■ **AIM OF THE TASK**
Please copy the lines below exactly, from the first one through the line showing "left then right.".

■ **DATA SECTION**
/---

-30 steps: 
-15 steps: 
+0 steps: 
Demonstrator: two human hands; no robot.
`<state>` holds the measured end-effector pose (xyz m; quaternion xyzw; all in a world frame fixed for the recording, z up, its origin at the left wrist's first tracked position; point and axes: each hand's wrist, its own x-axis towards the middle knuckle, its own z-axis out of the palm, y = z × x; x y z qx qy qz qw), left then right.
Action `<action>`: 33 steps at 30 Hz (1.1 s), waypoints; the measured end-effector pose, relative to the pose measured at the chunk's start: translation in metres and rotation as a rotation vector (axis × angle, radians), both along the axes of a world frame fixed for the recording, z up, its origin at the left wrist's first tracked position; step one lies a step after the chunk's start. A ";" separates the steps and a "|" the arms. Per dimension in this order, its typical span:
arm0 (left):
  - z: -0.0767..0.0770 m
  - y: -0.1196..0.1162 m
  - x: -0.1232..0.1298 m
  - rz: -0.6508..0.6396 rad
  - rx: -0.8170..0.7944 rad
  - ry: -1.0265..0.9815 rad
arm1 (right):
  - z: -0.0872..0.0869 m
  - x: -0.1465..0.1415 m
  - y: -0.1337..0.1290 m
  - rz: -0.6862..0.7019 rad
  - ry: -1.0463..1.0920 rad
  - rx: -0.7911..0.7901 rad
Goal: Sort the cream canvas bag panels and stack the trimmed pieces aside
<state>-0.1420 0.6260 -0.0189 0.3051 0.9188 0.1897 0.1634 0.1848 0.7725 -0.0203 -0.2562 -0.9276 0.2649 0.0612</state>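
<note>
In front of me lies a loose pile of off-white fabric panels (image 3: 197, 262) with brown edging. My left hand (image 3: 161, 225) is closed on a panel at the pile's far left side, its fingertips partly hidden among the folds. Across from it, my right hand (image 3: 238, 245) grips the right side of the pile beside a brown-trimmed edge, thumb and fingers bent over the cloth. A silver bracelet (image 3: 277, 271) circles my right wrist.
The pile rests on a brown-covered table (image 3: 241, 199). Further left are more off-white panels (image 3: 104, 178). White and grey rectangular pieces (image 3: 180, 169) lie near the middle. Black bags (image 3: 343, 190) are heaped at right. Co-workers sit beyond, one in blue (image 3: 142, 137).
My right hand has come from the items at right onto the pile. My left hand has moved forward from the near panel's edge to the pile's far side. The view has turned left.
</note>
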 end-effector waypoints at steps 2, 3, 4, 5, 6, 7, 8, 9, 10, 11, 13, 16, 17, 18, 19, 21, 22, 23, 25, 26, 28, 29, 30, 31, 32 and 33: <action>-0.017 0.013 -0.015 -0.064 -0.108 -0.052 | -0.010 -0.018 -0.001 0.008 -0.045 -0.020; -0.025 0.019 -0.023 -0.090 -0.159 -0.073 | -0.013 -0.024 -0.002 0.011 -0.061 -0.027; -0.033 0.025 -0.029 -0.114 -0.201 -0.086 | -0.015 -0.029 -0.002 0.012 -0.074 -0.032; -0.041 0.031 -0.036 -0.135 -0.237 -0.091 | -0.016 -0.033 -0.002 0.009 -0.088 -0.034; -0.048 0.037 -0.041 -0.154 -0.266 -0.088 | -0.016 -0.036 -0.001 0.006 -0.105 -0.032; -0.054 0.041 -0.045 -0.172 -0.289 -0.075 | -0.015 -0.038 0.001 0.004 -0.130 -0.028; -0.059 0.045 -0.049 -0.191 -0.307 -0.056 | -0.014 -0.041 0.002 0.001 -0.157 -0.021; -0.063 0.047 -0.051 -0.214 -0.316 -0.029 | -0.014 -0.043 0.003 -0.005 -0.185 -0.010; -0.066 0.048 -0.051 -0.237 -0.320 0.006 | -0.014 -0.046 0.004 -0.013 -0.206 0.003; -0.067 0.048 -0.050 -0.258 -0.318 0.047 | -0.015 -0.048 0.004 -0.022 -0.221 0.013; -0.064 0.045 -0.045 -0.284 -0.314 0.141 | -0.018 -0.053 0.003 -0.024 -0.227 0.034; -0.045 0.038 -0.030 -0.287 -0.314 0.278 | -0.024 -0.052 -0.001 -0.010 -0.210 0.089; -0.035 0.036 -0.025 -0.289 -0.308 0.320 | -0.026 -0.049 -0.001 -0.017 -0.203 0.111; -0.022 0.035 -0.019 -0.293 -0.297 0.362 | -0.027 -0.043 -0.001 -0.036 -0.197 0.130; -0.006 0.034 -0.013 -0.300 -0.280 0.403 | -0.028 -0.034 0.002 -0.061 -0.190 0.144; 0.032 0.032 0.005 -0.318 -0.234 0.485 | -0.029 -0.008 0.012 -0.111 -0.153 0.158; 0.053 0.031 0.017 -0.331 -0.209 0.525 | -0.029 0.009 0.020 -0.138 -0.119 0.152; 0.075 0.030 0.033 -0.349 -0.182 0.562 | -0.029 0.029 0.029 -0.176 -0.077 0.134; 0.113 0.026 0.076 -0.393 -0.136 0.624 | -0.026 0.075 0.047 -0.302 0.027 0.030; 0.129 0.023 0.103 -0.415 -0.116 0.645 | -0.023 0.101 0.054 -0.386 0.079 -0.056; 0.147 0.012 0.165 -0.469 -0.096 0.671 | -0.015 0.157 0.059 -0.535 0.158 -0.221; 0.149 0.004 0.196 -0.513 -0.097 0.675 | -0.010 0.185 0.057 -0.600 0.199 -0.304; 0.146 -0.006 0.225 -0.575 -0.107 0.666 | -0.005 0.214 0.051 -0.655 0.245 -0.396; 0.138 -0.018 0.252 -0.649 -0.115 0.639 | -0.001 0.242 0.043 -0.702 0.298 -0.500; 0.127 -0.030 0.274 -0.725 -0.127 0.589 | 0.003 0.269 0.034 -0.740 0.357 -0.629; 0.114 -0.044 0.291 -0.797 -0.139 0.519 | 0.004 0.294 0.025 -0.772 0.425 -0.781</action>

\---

■ **RESULT OF THIS TASK**
-30 steps: 
-15 steps: 
+0 steps: 
Demonstrator: two human hands; no robot.
`<state>` holds the measured end-effector pose (xyz m; quaternion xyzw; all in a world frame fixed for the recording, z up, its origin at the left wrist's first tracked position; point and axes: each hand's wrist, its own x-axis towards the middle knuckle, its own z-axis out of the palm, y = z × x; x y z qx qy qz qw), left then right.

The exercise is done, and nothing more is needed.